This is my first post here so be kind....

  I have a switching topology question that has me troubled. 

Basically I have 6 CODECS on a LAN with UDP Unicast video from each box, I have multiple clients viewing the video so around 700 Mbps throughput.

I have a Cisco SG30-10 Small business switch with a dedicated port for each CODEC, all traffic leaves the switch through one interface to a Firewall.

If i have this topology then I get some pretty bad loss on the viewing clients, if I change the topology so that each CODEC loops through its neighbour so only one has a link to the switch then all is well.

Obviously this will not do as a single failure will bring down the network.  The switch has its default config and I am sure that the single link can handle the load.

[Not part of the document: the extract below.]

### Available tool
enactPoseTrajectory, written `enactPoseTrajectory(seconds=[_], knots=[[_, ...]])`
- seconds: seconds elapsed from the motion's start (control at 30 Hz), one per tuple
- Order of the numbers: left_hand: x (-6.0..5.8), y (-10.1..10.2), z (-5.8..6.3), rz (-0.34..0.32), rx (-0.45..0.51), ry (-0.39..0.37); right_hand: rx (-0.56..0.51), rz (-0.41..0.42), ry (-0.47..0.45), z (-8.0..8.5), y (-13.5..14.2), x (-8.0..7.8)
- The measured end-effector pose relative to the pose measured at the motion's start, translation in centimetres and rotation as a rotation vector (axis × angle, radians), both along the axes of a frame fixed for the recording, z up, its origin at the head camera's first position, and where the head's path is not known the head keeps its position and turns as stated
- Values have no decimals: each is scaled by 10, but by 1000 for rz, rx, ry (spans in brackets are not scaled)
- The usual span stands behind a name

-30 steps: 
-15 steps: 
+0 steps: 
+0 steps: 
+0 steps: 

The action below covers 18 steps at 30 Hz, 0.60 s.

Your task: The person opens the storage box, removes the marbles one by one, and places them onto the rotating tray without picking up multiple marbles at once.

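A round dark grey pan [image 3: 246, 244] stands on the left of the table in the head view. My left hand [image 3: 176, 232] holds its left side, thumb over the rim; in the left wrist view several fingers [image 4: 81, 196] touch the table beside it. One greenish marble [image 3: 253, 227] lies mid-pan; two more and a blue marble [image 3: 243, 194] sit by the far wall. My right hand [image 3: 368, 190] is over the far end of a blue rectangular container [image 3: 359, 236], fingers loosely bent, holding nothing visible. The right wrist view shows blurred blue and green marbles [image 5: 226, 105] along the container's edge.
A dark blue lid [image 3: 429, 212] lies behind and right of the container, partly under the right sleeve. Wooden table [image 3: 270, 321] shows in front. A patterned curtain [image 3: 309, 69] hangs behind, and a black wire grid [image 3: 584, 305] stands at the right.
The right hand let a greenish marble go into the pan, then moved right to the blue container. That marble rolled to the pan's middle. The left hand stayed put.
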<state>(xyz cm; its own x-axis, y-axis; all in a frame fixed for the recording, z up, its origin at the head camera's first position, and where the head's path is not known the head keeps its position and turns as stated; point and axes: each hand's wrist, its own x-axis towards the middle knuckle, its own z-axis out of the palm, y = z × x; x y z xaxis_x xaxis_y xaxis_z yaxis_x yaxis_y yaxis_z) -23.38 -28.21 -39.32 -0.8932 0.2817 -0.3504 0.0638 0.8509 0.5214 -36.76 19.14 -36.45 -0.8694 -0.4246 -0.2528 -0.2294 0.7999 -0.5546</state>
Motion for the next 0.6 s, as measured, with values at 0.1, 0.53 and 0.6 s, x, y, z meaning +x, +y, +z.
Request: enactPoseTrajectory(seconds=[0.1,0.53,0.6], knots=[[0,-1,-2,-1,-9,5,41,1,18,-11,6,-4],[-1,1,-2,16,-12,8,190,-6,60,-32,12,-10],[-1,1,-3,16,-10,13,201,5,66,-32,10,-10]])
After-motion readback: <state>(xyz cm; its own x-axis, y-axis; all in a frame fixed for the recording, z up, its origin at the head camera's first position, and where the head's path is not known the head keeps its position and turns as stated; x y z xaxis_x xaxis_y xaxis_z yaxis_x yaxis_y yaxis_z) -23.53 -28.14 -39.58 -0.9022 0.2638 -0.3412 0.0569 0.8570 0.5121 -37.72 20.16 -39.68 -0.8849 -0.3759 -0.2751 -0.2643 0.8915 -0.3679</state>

Any and all thoughts welcome (within reason).

Many thanks in advance.

Dan.

13 Replies 13

Peter Paluch
Cisco Employee
Cisco Employee

Hello Dan,

If I understand you correctly then you are saying that if each CODEC has its own uplink to the switch then bad things happen. If you daisy-chain the codecs and connect this entire chain of 6 CODECs using a single uplink to the switch then everything's fine. Do I get this correctly?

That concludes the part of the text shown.